Abstract
Oxidative stress has been closely linked with ageing. The ‘mitochondrial free radical theory of ageing’ states that mitochondria are both a source of reactive oxidants while also being sensitive to oxidative stress. Peroxiredoxin (Prx) redox proteins are key regulators of oxidative stress and have been associated with pro-longevity. However, little research has been undertaken investigating the role Prxs play in biological ageing. Prxs continually cycle between their reduced and oxidised forms to reduce cellular hydrogen peroxide levels. Preliminary research performed on Dunedin Study participant blood samples at age 45 identified that cytosolic peroxiredoxin 2 (Prx2) in red blood cells was highly reduced whilst mitochondrial peroxiredoxin 3 (Prx3) appeared more oxidised in platelets of participants with a faster pace-of-ageing.
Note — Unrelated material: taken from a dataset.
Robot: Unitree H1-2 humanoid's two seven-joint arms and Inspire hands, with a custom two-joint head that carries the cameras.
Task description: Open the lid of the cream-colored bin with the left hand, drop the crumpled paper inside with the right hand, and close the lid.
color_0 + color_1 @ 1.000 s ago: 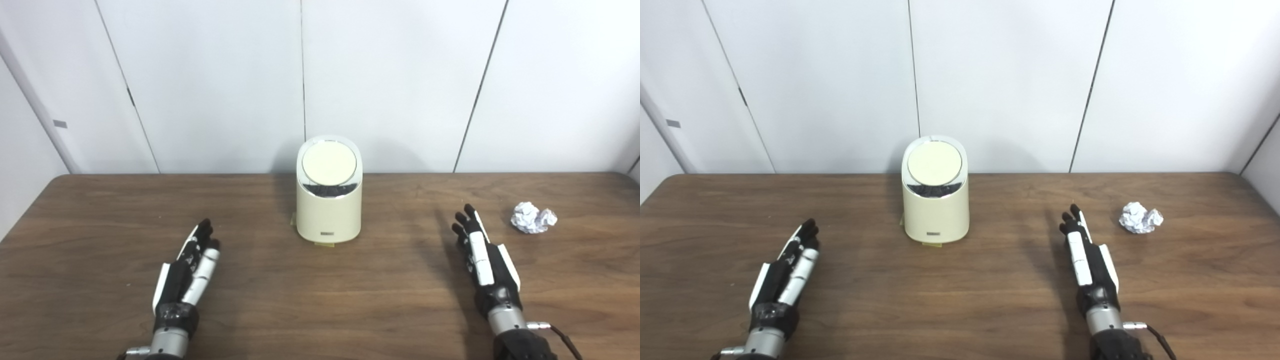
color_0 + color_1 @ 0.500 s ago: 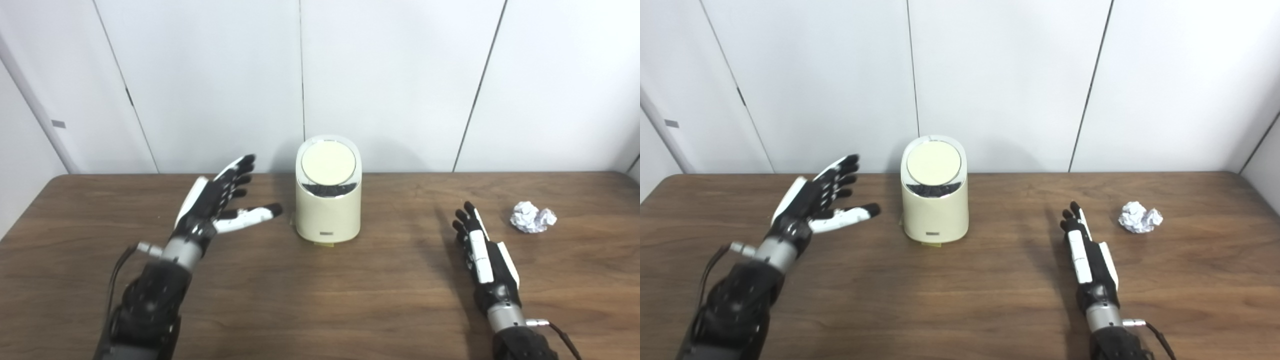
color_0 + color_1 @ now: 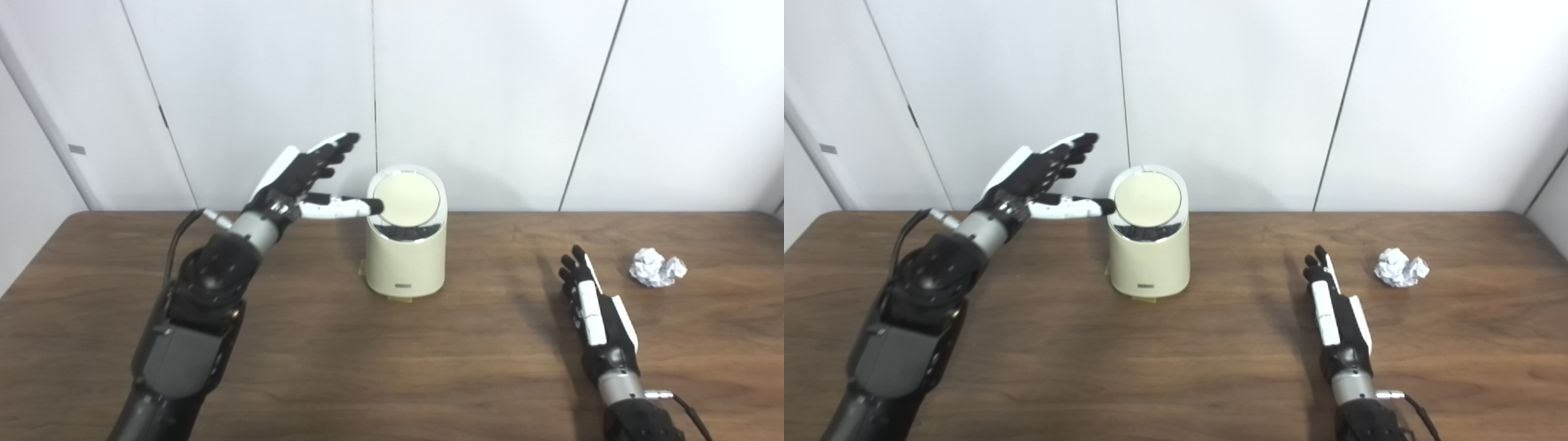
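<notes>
The cream-colored bin [image 3: 406, 254] stands upright at the back middle of the wooden table [image 3: 380, 361], its round lid [image 3: 407, 199] shut. My left hand [image 3: 303, 180] is open and raised just left of the bin's top, its thumb tip reaching the lid's left edge; I cannot tell if it touches. The crumpled paper [image 3: 657, 267] lies on the table at the right. My right hand [image 3: 591, 306] lies open and flat on the table, left of the paper and apart from it, holding nothing.
White wall panels [image 3: 490, 92] stand right behind the table's far edge, close behind the bin. A small yellow tag [image 3: 399, 298] shows under the bin's front.
My left hand has risen from the table and swung up and right to the bin's lid. The right hand has stayed in place. The view has shifted slightly.
</notes>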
These findings led to questions surrounding the relationship between Prx oxidative phenotypes within and between blood cell types and the formation of the hypothesis that the Prx oxidative phenotypes observed in blood cells manifest from mitochondrial dysfunction in haematopoietic stem cells (HSCs).
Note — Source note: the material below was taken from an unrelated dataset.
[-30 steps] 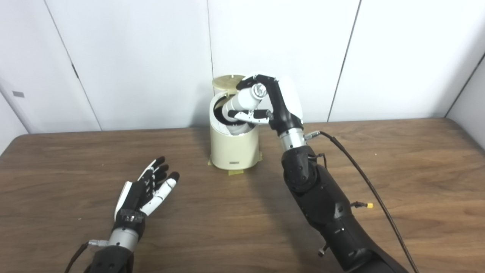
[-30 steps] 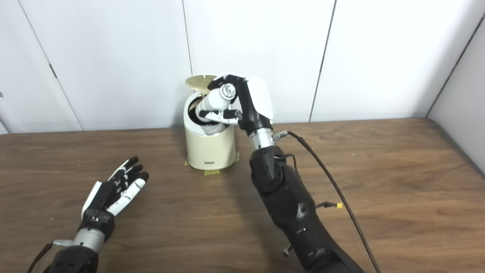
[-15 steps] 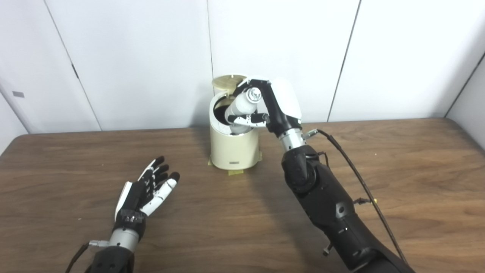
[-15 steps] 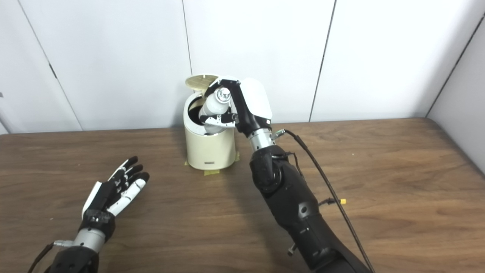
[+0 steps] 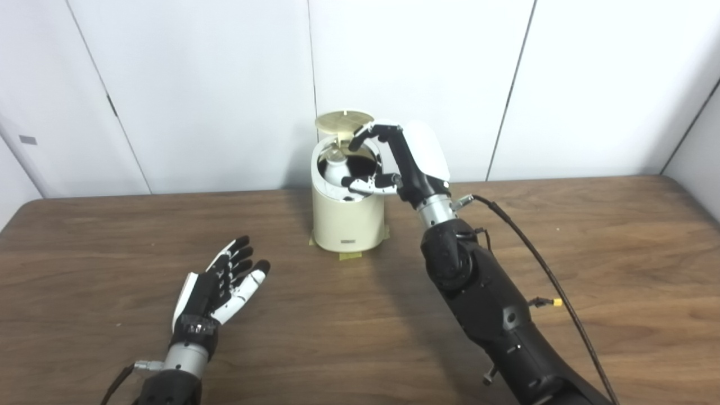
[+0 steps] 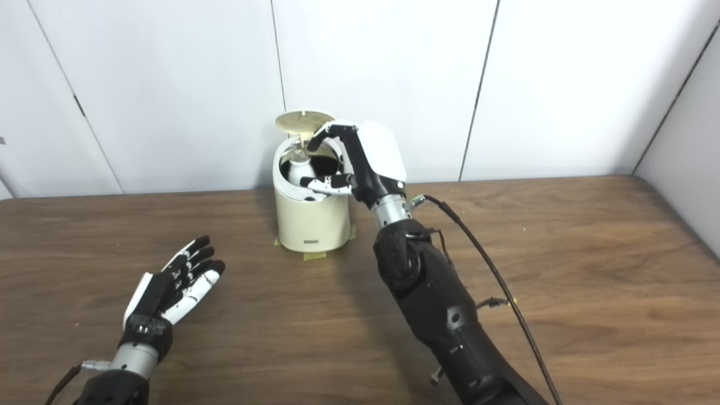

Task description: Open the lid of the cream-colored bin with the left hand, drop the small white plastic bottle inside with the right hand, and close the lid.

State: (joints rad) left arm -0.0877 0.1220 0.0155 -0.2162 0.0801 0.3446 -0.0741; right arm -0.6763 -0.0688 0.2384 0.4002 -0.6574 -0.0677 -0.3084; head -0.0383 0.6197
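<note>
The cream-colored bin (image 5: 347, 216) stands at the back middle of the table, its round lid (image 5: 343, 120) tipped up behind the mouth. The small white bottle (image 5: 336, 169) lies inside the bin, its top showing against the dark inside; it also shows in the right eye view (image 6: 297, 169). My right hand (image 5: 396, 160) hovers over the bin's right rim, fingers spread apart and holding nothing. My left hand (image 5: 219, 286) lies open on the table at the front left, far from the bin.
Yellow tape strips (image 5: 350, 255) show at the bin's base. A black cable (image 5: 529, 247) runs from my right wrist across the table's right part. White wall panels stand close behind the bin.
My right hand tipped the bottle into the bin's mouth, then let go; the bottle dropped inside and the fingers spread. My left hand barely shifted.
</note>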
This project aimed to provide further insight into Prx redox status and its role in biological ageing by addressing three main aims. Firstly, by determining whether the epigenetic regulation of the genes in the peroxiredoxin-thioredoxin network change with age. Secondly, by investigating the relationship between Prx1, Prx2 and Prx3 oxidation state within and between platelets and peripheral blood mononuclear cells (PBMCs). Lastly, by determining the impact promoting mitochondrial stress on haematopoietic progenitors has on Prx oxidative phenotype in differentiated megakaryocytes.
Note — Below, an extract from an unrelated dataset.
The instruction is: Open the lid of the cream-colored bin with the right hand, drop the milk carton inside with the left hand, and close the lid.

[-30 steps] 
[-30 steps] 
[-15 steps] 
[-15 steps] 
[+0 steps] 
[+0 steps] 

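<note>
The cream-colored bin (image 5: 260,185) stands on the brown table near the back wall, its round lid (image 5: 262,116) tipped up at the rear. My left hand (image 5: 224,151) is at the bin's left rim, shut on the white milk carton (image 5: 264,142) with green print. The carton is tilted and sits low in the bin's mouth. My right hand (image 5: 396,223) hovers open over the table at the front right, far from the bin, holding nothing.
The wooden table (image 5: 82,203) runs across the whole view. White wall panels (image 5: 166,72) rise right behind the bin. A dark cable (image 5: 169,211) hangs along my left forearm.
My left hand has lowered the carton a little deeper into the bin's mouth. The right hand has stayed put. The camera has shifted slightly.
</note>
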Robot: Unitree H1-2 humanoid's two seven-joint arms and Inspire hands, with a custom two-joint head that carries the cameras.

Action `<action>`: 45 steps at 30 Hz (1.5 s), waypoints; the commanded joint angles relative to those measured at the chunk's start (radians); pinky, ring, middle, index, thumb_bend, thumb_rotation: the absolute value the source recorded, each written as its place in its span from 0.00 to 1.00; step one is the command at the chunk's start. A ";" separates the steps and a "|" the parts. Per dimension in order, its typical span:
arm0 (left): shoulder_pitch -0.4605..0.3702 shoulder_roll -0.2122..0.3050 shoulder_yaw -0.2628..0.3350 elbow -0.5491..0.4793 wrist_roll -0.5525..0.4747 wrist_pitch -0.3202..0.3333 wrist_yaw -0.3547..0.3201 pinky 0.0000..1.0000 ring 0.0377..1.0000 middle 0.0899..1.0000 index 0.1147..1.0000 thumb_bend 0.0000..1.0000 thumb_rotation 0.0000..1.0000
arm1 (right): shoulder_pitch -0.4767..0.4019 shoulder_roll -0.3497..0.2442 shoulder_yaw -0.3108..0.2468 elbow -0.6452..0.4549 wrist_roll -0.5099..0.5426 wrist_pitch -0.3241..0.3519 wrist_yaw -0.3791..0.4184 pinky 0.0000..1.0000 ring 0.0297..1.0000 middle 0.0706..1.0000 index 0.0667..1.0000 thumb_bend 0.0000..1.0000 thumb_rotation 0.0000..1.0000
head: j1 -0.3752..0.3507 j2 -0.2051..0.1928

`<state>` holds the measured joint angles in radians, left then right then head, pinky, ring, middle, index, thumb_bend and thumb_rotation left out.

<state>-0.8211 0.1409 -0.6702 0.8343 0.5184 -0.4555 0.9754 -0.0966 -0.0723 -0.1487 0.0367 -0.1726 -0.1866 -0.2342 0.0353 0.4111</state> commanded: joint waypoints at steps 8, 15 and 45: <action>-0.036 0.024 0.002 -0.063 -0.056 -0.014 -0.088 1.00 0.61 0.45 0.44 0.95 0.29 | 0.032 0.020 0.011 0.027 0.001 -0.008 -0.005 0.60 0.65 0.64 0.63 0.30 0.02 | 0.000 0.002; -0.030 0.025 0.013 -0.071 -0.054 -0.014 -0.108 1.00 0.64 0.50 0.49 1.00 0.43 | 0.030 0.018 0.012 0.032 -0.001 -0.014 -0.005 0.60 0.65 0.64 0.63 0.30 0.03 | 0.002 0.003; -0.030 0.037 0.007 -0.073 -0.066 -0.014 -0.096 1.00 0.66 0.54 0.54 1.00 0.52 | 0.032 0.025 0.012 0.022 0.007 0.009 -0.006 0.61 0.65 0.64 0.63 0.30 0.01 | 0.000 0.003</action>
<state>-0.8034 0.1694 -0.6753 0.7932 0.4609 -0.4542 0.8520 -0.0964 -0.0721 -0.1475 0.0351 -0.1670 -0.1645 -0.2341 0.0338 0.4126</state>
The CpG islands associated with the promoter regions of the genes in the peroxiredoxin-thioredoxin network were found to be predominantly unmethylated in individuals aged 18-25 and 70-80-years-old, indicating the genes are actively expressed during ageing. Prx2 exhibited lineage specific oxidative phenotypes in blood cells. A significant increase in Prx2 oxidation state was observed in the PBMC samples compared to the platelet samples. The platelet samples reflected the Prx2 oxidation state observed in the red blood cells of Dunedin Study participants. Prx1 and Prx3 were found to be highly reduced in both platelets and PBMCs. However, difficulties with the western blotting technique did not allow for accurate quantification of Prx1 and Prx3 oxidation state in platelets. During PMA-induced megakaryocytic differentiation of K-562 cells, an increase in oxidation of Prx3, and Prx1 to a lesser degree, was observed, whilst the oxidation state of Prx2 remained consistent. The targeted mitochondrial stressor MitoParaquat was found to be ineffective at promoting mitochondrial stress in K-562 cells as no change in Prx3 oxidation state was identified.
Overall, this work provides further insight into the redox status of Prxs and their role in biological ageing. The results suggest that the genes of the peroxiredoxin-thioredoxin network are actively expressed throughout life and that the redox state of Prxs is not set in progenitor cells. The observation that Prx3 oxidation increases during megakaryocytic differentiation supports findings of altered mitochondrial functions during megakaryocytic differentiation of K-562 cells. Further research is required to investigate the impact promoting mitochondrial stress in haematopoietic progenitors has on the Prx oxidative phenotype in differentiated megakaryocytes.